The first and frequently overlooked step in understanding your scalability is measuring the time and effort currently required for your standard processes. This includes processes like portfolio rebalancing, client on-boarding, sending bulk letters, quarter-end reporting and billing. Too often we rely on general information in understanding the time required to complete a process. Therefore, it is important to establish a specific baseline measurement for each process. A word of caution to keep in mind as you conduct this process: The goal of measuring the time requirement can easily be misinterpreted by your staff as a way to evaluate if they are effective in their position. Therefore, make sure that your staff understands the primary goal and objective. Otherwise, the actual baseline numbers might be more time consuming than they report because they are worried about their own personal performance.
Once you have established your baseline number for each process, your next step is to forecast the expected growth. The ultimate goal is to achieve improved production and efficiency as the numbers grow with each process. Furthermore, with technology you need to be critical about whether a system or product is truly up to the task of meeting your expected growth projections. We all know the stories of solutions that were intended to meet a need for just a couple of years, but are still around years later. It is not worth the risk to let it get to this point, because it will likely crash at the worst time. There is nothing wrong with older systems that continue to perform and work well—just remember to be realistic of the system’s overall life expectancy.

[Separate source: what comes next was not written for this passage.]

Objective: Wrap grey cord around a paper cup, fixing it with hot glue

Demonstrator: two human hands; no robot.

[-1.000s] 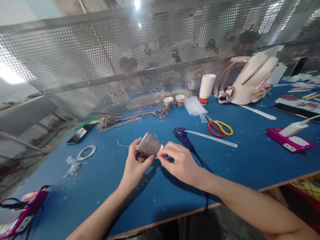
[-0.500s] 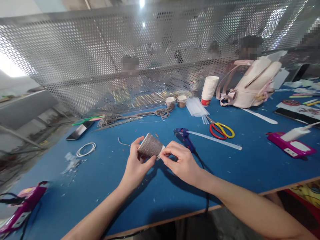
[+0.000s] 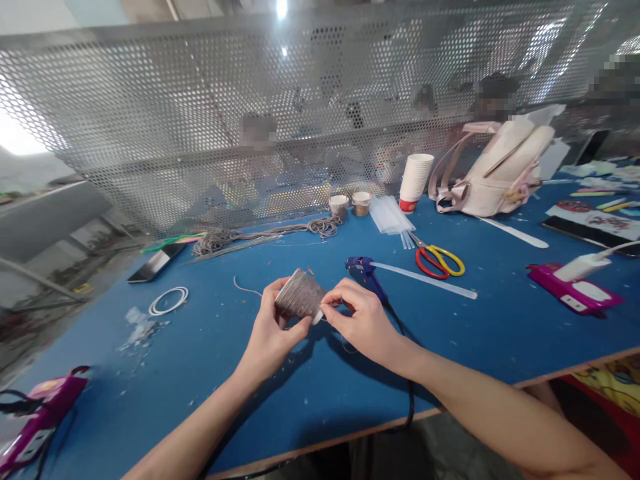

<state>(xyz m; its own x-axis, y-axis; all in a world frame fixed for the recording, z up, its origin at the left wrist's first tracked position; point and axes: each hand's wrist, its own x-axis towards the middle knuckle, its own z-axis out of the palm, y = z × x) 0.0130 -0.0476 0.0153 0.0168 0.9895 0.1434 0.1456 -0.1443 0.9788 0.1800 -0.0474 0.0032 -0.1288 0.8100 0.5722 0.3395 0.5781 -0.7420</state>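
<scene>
A paper cup (image 3: 301,295) wound with grey cord lies tilted in my left hand (image 3: 275,327), whose fingers and thumb grip it from the left and below. My right hand (image 3: 363,319) pinches the grey cord at the cup's right end, where a strip of white still shows. A loose cord end (image 3: 245,288) trails on the table left of the cup. Just beyond my right hand, a blue glue gun (image 3: 367,273) lies with a long clear glue stick (image 3: 425,280) in it.
Scissors (image 3: 440,260) with red and yellow handles lie right of the glue gun. Farther back are two cord-wrapped cups (image 3: 339,207), stacked paper cups (image 3: 417,181), grey cord bundles (image 3: 217,242) and a pink backpack (image 3: 500,170). Purple power strips (image 3: 575,290) sit at both sides.
The cup has turned slightly in my left hand. My right hand stays at its right end, and a loop of cord now shows below that hand. The view has shifted a little.
</scene>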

[Read more about how simple training on the tools you already have can help improve scalability.]
The step-by-step procedures used by your firm could also be the culprit behind diminished scalability. It is not uncommon for a process that was designed many years ago to still be in use today. However, as a firm grows it is easy to add extra steps to address new requirements and needs. These additional steps can individually appear as no big deal, but collectively they reduce the efficiency and scalability of the process. When a process appears to be breaking down and is taking much longer to complete, evaluate each step to determine if it is still necessary or valuable. Your business requirements will change over time and it is important that your processes evolve accordingly as well.
One of the best means to determine if your technology solutions or processes are scalable is when you have to implement a task immediately. For example, the market presents an attractive buying opportunity and you need to rebalance your accounts in an expeditious manner. Given the urgency with this request, you will quickly learn whether your technology allows you to meet this rebalancing need.
Understanding if your firm’s technology solutions and processes are scalable is not necessarily easy to do. Sometimes it requires detective work, trying different processes and even forecasting future volumes and needs. However, with just a little effort and time, you should be able to remove at least the worst case scenario—being surprised that something is not scalable at the time when you need it the most.